Veronica Love-Alexander, vice-présidente régionale pour l’Ontario et le Canada atlantique à MERIX Financial, illustre les valeurs fondamentales que sont le dévouement, l’inclusion et la solidarité. Nous avons parlé avec elle pour discuter de son rayonnement communautaire.
De quelle façon redonnez-vous à votre collectivité ?
Je fais un don, chaque mois, à deux refuges pour femmes — Yellow Brick House et Interval House — ainsi qu’à l’hôpital de réadaptation Bloorview. En septembre, je recueille des dons pour Yellow Brick House avec des sacs à dos d’étudiants et des repas, et à Noël avec de nouveaux sous-vêtements pour femmes. Ces trois dernières années, j’ai organisé une partie de thé MERIX à Langdon Hall pour les femmes de l’industrie. Pour payer leur entrée, elles doivent apporter un nouveau sous-vêtement, un pyjama ou des chaussettes. Des dons en espèces ont également été recueillis à cette occasion. Je participe aussi, depuis quatre ans, à un comité de planification pour Make-A-Wish’s Rope for Hope. À cinq reprises, j’ai moi-même descendu en rappel les 30 étages de l’hôtel de ville de Toronto, ce qui m’a permis de recueillir plus de 21 000 $. J’espère en ramasser encore plus. Je dirige également une équipe de femmes appelée Women Wish Granters qui a recueilli plus de 135 000 $. Chaque vœu est d’environ 10 000 $ et nous en avons accordé plus de 13 jusqu’à maintenant !
Quelle est votre principale raison de vous dévouer ?
C’est dans le secteur caritatif que j’ai commencé ma carrière.

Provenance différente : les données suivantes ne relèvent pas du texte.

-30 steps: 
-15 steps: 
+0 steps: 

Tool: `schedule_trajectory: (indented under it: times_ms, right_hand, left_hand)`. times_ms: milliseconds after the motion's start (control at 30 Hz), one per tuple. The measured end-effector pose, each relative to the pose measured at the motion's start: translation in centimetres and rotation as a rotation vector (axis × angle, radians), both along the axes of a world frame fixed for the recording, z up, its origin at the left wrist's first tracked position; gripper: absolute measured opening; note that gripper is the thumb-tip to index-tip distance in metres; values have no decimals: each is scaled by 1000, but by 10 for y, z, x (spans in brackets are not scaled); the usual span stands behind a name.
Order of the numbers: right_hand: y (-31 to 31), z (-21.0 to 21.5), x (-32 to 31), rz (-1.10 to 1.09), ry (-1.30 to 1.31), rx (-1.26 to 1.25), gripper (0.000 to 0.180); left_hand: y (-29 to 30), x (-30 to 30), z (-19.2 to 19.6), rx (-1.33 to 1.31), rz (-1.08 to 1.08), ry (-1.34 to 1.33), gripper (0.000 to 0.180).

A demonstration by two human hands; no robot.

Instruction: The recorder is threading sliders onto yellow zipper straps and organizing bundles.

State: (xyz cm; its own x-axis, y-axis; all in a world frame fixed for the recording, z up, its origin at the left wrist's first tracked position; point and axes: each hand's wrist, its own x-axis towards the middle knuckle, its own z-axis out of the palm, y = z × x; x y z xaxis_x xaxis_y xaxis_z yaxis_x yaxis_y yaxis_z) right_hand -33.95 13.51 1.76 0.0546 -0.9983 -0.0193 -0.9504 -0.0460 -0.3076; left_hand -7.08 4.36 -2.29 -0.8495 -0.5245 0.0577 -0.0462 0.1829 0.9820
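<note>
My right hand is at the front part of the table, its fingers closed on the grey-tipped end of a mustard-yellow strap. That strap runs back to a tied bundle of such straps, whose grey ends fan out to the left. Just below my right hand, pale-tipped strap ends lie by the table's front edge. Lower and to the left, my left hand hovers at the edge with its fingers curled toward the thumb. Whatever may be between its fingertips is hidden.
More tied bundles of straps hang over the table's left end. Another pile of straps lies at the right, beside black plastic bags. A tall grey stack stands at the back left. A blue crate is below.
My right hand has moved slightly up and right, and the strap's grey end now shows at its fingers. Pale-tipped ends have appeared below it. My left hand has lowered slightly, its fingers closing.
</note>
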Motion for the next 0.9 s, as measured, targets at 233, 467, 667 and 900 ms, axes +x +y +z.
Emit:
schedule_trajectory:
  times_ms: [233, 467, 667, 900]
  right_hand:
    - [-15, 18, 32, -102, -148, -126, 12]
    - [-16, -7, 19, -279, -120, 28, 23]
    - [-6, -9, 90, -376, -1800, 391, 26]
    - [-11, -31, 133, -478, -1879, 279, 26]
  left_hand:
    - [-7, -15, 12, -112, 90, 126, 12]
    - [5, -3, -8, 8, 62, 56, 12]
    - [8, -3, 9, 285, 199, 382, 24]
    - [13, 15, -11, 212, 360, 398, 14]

Pendant mes études en relations publiques, j’ai fait des stages à l’Association pulmonaire et à la Société canadienne du cancer. J’ai ensuite travaillé pour de nombreux organismes dont la Princess Margaret Hospital Foundation et la Toronto Maple Leafs Foundation. J’essaie de redonner aux organismes de bienfaisance qui en ont le plus besoin.
Quel est l’aspect le plus gratifiant du bénévolat ?

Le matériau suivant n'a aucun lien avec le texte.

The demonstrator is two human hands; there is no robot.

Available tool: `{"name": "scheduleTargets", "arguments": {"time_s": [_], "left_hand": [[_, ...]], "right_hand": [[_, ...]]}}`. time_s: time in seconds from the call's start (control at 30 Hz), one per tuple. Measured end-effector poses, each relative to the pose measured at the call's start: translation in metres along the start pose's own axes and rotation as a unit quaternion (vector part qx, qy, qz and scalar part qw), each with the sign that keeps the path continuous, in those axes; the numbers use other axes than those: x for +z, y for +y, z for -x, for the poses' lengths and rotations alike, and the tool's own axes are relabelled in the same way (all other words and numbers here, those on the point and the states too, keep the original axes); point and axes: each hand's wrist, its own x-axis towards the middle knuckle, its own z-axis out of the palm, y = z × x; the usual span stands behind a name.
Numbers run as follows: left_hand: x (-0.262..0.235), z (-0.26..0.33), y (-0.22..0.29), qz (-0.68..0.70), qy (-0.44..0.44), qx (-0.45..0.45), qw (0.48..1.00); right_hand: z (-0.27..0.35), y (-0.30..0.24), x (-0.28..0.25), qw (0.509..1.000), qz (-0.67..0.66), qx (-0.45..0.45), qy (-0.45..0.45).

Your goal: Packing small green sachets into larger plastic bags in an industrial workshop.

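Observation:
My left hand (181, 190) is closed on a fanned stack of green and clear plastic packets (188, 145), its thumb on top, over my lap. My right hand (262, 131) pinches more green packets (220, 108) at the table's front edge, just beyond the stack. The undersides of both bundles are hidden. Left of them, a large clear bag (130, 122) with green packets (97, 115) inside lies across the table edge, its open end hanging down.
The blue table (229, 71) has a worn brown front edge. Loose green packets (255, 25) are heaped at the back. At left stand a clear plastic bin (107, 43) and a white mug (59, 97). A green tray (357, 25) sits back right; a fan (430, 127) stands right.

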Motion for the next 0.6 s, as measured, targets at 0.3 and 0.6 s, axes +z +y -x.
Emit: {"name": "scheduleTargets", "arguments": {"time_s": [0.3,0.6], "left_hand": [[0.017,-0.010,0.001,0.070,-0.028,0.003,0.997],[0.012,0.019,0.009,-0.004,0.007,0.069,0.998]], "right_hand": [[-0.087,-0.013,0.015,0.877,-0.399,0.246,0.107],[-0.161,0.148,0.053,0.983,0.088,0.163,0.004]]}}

Inciter les autres à participer et à donner en retour. J’ai été en mesure de recruter d’autres personnes passionnées. C’est incroyable ce que de petits groupes de donateurs peuvent faire. J’ai rencontré des patients atteints de cancer qui ont reçu de l’aide, des femmes et des enfants qui sont passés par des refuges et des enfants qui avaient des souhaits. Après avoir rencontré des gens qui se sont heurtés à certains des obstacles les plus difficiles qu’on puisse imaginer, on se sent motivé à donner de toutes les façons possibles.

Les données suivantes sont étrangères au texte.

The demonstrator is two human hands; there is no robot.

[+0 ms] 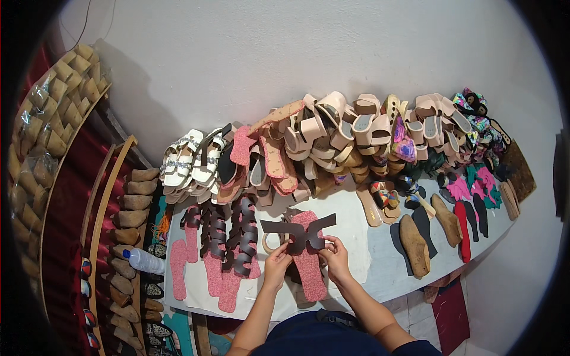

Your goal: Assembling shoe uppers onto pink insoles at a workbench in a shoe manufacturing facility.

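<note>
Between my two hands is a dark brown sandal upper (pixel 306 235), cut in an X shape with wide strap ends. It lies across a pink speckled insole (pixel 310 279), whose toe and heel ends show above and below it. My left hand (pixel 276 266) pinches the upper's lower left edge, and my right hand (pixel 336 258) pinches the lower right edge. Beside my left hand sits a roll of tape (pixel 266 243), partly covered by the upper. Dark pieces behind the insole are mostly hidden. To the left, dark brown uppers (pixel 241 234) lie in rows over several pink insoles (pixel 228 295).
Finished sandals (pixel 368 121) are heaped along the wall at the table's back. Wooden shoe lasts (pixel 415 246) and dark sole pieces (pixel 479 213) lie on the right. At the left stand a rack of lasts (pixel 135 202) and a water bottle (pixel 144 261).
</note>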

Quel conseil donneriez-vous aux gens qui disent ne pas avoir le temps de faire du bénévolat ?
Il y a un sentiment que l’on ressent lorsqu’on fait une course, qu’on descend un immeuble en rappel ou qu’on ramasse simplement quelques sacs à dos pour les enfants. Ça nous fait grandir. Ceux qui manquent de temps peuvent offrir du soutien sur les médias sociaux ou même faire un petit don. Je suis à la recherche d’un plus grand nombre de personnes qui se joindront à mon équipe de rappel en juin pour Make-A-Wish 2019 ! Mon objectif est de dépasser le montant recueilli en 2018. Ça ne fait jamais de mal de demander — Je suis toujours agréablement surprise de voir à quel point les gens sont généreux.
Cet article a déjà été publié en février 2019, dans le première numéro de la revue Perspectives de Professionnels hypothécaires du Canada.